Assignment: Your job is to print, exactly, the lines in the data below from the line with "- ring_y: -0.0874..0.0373" through the line with "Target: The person", both included, and to omit any picture.

Provided data:
────────

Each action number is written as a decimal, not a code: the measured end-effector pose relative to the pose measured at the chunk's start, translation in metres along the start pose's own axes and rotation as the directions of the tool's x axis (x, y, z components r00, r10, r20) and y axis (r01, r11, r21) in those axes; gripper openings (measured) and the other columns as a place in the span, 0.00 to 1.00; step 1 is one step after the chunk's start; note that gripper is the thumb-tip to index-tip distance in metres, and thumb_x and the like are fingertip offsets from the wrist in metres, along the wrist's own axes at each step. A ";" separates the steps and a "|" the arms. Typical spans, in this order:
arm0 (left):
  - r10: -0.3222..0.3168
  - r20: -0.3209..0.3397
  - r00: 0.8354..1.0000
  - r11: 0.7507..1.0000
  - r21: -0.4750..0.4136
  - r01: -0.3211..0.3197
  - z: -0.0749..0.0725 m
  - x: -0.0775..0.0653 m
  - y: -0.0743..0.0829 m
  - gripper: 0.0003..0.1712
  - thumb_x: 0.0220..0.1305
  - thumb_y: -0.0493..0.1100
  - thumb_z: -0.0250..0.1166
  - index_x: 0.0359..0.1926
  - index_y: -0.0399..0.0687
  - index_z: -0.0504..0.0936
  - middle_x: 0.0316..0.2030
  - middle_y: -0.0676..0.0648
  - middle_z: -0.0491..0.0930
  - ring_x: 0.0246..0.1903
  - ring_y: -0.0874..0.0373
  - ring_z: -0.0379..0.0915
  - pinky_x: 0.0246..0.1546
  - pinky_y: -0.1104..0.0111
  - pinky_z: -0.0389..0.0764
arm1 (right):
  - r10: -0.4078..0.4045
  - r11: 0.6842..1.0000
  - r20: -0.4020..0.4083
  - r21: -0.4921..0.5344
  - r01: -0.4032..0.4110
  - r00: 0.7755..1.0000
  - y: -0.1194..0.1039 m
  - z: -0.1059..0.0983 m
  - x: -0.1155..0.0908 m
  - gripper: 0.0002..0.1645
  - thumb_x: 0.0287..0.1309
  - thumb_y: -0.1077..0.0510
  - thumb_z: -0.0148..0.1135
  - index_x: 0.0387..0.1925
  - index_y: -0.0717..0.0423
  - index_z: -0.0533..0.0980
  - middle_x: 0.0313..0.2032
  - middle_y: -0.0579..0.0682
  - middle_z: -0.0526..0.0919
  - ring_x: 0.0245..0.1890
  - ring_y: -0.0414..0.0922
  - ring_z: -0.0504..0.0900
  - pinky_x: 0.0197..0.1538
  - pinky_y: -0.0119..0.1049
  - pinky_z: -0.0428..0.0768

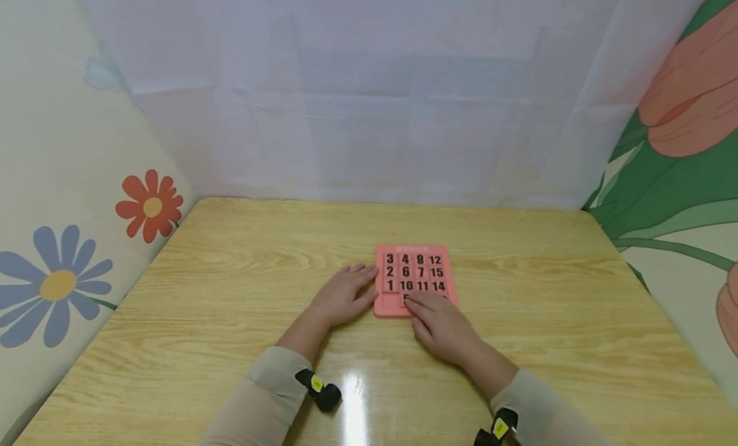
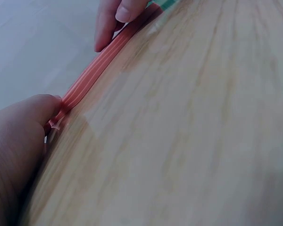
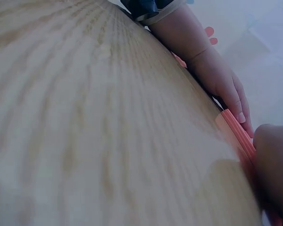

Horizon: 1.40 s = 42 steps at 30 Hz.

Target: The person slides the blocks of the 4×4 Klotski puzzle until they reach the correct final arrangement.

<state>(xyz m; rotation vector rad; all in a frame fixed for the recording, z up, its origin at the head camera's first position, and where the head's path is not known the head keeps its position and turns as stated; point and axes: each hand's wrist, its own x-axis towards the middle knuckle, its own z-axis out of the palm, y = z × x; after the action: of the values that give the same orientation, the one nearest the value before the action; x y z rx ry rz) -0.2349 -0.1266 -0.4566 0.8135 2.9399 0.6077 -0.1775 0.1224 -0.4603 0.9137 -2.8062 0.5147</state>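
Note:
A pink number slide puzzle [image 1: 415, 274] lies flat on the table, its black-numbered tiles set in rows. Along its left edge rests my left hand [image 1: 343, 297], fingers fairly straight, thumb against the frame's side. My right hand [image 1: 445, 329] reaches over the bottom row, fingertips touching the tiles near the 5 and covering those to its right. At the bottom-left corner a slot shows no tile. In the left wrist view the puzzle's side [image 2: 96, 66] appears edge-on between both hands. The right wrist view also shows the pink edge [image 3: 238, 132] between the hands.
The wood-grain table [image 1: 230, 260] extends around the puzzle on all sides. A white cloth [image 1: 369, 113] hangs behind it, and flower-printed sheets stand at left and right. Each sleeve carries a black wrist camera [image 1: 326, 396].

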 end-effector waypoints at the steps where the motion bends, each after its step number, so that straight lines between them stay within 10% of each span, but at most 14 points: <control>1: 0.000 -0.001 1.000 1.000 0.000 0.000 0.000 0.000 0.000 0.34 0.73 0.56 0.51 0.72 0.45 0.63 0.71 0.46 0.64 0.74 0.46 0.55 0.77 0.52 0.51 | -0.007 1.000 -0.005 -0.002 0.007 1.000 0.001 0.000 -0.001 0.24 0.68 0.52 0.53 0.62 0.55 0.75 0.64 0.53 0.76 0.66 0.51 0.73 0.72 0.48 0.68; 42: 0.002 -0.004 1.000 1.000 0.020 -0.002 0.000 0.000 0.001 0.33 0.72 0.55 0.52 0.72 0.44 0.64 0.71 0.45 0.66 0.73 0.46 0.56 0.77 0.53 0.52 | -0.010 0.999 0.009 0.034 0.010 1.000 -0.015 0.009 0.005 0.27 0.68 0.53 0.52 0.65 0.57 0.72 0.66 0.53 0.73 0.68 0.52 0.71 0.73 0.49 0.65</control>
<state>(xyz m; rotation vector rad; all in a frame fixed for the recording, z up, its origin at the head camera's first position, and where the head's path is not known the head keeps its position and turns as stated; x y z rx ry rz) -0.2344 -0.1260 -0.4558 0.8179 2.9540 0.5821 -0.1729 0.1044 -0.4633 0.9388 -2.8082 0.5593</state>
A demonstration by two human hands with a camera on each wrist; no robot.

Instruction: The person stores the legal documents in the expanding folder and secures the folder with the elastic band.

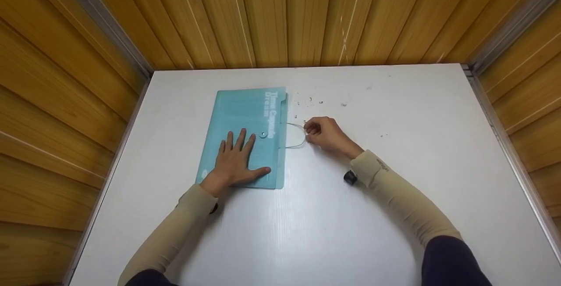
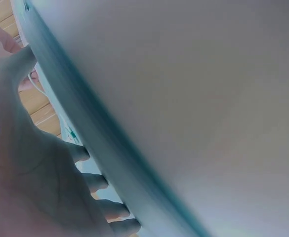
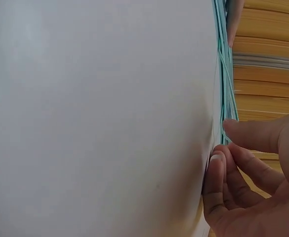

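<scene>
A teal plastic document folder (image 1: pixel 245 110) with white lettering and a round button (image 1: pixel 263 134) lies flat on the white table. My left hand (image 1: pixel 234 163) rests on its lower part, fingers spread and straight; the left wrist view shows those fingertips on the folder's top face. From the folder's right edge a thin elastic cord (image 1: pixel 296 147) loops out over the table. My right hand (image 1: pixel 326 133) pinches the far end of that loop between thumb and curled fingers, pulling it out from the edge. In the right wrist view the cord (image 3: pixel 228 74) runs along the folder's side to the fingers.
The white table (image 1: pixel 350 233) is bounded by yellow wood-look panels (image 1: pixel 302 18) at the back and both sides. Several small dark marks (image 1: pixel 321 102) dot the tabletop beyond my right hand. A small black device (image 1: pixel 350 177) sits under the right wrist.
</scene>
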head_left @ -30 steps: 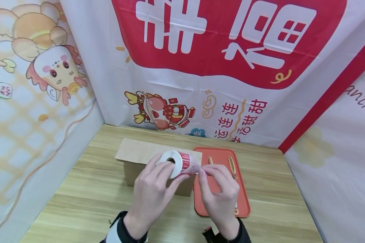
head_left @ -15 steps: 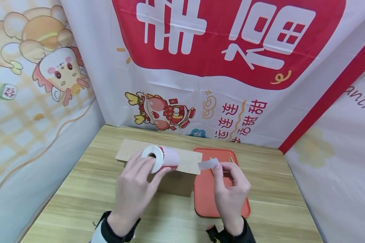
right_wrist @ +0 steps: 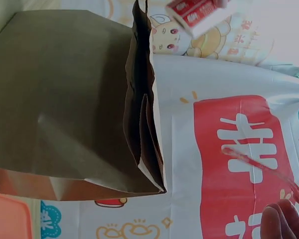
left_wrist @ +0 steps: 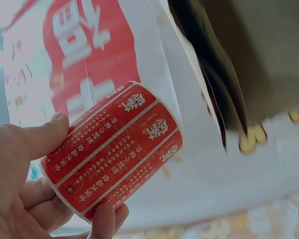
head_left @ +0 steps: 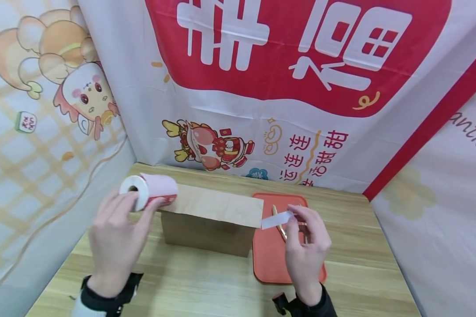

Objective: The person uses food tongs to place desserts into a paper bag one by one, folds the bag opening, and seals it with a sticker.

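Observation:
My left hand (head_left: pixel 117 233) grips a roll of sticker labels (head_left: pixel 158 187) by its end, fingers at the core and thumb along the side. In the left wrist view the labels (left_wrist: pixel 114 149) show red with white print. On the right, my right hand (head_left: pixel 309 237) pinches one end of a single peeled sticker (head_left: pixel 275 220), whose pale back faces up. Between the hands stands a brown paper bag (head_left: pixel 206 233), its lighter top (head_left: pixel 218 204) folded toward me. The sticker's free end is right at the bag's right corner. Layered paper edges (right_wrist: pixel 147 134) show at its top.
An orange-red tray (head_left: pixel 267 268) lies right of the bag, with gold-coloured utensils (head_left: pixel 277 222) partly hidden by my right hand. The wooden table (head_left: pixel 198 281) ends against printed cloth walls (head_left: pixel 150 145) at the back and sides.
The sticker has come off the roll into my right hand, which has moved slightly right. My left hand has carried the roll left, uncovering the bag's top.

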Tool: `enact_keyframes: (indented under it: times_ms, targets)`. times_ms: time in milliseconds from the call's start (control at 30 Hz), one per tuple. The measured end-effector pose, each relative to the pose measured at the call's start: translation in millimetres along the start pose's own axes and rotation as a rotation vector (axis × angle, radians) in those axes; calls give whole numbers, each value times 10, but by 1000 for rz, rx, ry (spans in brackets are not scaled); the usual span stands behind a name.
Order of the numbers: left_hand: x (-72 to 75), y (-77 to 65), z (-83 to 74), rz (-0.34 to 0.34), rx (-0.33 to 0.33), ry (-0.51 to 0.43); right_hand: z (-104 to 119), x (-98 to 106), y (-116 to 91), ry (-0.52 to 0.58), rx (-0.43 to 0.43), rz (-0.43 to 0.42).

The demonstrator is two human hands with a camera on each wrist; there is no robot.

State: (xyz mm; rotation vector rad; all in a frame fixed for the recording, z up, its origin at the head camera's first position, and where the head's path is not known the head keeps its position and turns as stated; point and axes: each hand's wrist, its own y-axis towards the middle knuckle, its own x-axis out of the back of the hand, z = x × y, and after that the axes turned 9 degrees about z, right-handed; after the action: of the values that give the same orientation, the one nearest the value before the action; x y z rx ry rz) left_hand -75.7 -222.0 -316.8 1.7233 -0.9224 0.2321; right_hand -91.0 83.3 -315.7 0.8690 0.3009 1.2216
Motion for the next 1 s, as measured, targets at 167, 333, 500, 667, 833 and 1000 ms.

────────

Response:
  - ring_y: -0.0874..0.0373
  - ring_z: -0.0379..0.0915
  - pinky_x: 0.0246..0.1546
  - pinky_y: -0.1104..0.0111
  - pinky_z: -0.0389..0.0764
arm1 (right):
  - r10: -0.4078..0.4045
  - r11: 0.6842..1.0000
  - r20: -0.4020..0.4083
  - r21: -0.4921..0.5344
  - r01: -0.4032..0.4110
  - r00: 0.7755..1.0000
  - y: -0.1194..0.1039 m
  - z: -0.1059..0.0983 m
  - x: -0.1155..0.0908 m
  - gripper: 0.0002..0.1645
  - thumb_x: 0.0287..0.1309
  - thumb_y: -0.1077..0.0510
  - thumb_z: -0.0148..0.1135
  - index_x: 0.0387..0.1925
  - index_y: -0.0717..0.0423
  - index_z: -0.0533..0.0980
  - middle_x: 0.0313..0.2032
  - middle_y: -0.0579..0.0682
  - middle_z: -0.0526..0.0919
  - ring_x: 0.0245..0.1890
  - ring_y: -0.0414..0.0922
  - ring_z: -0.0504..0.0900
  - pinky_x: 0.0197..0.1538
  - pinky_y: -0.0119..0.1049
  - pinky_z: -0.0428..0.0768


Horizon: 1.40 s = 42 steps at 30 Hz.

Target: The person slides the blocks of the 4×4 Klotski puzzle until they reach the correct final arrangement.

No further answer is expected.